Marquis: What inspires you and your team after more than a decade in business?

autumn scarf: Inspiration comes in many forms and is specific to each individual. But as we went through extensive research and literature, we found a North Star that really resonated with our team – tangible progress towards meaningful goals, together.

The audacity of that North Star comes from the excellent work of Teresa Amabilewhich we then tweaked with the suffix ‘together’ – because for most people working in engaged and vibrant teams really does feel better.

We work very hard to find smart people with good intentions who get things done. When your teammates are driven by similar values ​​and skills to execute them, it’s remarkable how often inspiration shows up right on time.

Marquis: What makes Bellroy’s design process different from other brands?

autumn scarf: There is a quote from Eliel Saarinen that we have always loved – “Always design a thing by considering it in its next larger context – a chair in a room, a room in a house, a house in a setting, a setting in a city map.”
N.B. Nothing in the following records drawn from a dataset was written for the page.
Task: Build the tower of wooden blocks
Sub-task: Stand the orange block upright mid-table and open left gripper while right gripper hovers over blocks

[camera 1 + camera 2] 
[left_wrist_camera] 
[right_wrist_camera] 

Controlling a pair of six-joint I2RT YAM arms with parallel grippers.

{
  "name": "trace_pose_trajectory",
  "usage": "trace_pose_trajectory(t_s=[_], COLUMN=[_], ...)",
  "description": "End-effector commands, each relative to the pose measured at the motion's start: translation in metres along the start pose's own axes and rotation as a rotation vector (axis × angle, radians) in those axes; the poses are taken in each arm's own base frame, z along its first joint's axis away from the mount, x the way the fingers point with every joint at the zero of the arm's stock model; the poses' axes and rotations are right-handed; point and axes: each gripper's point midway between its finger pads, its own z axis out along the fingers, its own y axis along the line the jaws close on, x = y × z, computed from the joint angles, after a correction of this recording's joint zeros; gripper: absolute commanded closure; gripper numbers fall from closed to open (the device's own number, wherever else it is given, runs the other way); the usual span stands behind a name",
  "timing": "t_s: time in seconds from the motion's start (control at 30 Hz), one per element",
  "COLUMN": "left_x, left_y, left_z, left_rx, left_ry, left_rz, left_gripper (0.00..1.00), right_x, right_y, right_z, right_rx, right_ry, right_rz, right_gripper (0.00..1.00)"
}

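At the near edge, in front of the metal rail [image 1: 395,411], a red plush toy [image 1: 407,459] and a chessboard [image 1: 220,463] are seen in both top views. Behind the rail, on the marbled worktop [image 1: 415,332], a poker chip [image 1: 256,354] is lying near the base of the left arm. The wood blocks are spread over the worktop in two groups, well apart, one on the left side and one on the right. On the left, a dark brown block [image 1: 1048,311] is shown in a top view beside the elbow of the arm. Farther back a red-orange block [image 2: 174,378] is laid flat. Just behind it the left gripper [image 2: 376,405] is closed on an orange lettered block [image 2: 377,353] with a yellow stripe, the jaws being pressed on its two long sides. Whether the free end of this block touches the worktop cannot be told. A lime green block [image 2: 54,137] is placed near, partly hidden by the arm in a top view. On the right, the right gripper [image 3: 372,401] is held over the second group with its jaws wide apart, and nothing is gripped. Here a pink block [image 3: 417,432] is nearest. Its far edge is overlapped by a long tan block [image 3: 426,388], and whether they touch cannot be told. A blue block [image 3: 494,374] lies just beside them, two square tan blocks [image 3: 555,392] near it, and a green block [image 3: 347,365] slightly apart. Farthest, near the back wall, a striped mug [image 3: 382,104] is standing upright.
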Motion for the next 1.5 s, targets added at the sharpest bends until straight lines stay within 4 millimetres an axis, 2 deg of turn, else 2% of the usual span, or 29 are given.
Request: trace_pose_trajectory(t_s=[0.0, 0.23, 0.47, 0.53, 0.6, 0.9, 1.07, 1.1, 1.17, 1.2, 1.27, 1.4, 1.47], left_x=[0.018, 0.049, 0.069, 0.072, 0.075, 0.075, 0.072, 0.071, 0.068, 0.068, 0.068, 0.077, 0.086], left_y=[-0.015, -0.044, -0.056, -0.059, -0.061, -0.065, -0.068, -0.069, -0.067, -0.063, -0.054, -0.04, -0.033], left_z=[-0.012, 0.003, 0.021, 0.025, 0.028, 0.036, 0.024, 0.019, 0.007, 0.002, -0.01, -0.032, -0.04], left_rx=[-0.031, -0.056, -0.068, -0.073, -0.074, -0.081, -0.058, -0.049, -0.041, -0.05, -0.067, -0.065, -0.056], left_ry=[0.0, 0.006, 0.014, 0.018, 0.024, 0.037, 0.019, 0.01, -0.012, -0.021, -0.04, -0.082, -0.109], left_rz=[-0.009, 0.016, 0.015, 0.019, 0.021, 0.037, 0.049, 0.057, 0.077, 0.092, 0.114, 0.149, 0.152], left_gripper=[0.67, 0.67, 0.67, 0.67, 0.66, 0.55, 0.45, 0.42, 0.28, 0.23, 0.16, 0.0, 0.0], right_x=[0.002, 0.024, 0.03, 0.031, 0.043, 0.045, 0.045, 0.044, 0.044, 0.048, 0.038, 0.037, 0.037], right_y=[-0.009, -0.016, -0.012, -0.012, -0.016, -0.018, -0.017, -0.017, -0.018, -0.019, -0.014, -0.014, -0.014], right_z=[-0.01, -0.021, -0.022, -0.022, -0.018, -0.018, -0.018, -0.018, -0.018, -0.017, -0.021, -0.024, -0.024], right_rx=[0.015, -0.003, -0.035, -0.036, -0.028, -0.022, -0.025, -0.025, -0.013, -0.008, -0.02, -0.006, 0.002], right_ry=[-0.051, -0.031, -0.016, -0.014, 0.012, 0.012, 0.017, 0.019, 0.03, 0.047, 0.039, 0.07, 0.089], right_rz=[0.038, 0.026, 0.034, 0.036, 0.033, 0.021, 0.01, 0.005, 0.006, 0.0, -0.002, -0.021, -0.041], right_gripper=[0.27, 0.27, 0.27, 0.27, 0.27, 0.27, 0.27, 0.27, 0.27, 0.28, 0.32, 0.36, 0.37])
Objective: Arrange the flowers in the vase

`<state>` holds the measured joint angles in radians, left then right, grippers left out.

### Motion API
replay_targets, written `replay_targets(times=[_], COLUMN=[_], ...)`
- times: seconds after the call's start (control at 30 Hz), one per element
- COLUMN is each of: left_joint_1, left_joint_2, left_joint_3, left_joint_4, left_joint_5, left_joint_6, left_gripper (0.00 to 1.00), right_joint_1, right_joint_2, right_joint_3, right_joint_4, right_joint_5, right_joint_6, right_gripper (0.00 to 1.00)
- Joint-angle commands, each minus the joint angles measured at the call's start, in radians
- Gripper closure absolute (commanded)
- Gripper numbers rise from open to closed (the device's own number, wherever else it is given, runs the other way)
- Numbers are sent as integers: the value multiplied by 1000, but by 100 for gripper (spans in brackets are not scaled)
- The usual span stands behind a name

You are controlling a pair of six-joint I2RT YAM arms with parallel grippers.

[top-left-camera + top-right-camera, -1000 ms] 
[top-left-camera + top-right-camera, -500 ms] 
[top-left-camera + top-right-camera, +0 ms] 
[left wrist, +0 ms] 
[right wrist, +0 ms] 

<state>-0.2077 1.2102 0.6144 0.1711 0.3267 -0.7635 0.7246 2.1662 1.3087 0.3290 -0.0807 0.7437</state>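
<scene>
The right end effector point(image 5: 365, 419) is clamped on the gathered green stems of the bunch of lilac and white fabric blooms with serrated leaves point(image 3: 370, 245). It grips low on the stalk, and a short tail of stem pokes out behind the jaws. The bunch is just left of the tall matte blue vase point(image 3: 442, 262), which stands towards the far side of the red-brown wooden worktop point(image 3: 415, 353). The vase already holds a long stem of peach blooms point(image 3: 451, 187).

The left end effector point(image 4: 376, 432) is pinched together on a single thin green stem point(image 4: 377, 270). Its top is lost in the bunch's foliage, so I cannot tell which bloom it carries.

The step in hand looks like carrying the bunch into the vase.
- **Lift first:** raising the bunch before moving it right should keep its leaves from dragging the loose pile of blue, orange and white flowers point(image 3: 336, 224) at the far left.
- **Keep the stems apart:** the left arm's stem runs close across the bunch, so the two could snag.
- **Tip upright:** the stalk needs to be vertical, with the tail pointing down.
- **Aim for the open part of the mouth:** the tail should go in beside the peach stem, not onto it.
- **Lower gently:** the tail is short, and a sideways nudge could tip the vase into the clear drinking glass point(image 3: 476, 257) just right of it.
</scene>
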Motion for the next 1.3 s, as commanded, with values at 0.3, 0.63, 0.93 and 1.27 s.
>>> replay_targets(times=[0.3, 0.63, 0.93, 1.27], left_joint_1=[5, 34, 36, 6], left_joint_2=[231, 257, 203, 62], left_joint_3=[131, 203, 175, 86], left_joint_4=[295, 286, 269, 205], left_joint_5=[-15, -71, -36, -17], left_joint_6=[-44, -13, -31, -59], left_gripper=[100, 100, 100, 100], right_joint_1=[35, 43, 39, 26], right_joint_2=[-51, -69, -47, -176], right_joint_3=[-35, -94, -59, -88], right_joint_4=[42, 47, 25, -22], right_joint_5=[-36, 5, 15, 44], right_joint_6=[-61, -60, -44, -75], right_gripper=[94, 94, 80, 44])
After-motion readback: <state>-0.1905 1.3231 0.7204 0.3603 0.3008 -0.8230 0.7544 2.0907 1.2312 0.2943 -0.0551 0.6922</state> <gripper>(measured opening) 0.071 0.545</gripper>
As we struggled to do justice to that idea, we began to see our product design as a four-dimensional method. Instead of just looking at the three-dimensional shape of a design, we also wanted to think about the fourth dimension of time. What is the history of thought and the materials that make up a product? How will the design help with meaningful moments in the present? And what do we hope for the future of the product and the materials as they are shaped and reused by the consumer?

While we are incredibly proud of the uniquely iterative and flexible development process in which we design products, we believe it is this greater ambition of design in four dimensions that most distinguish Bellroy designs.

If we can help people transition between work and play, near and far, today and in the future, it feels like we are achieving that original goal of adding value to the world.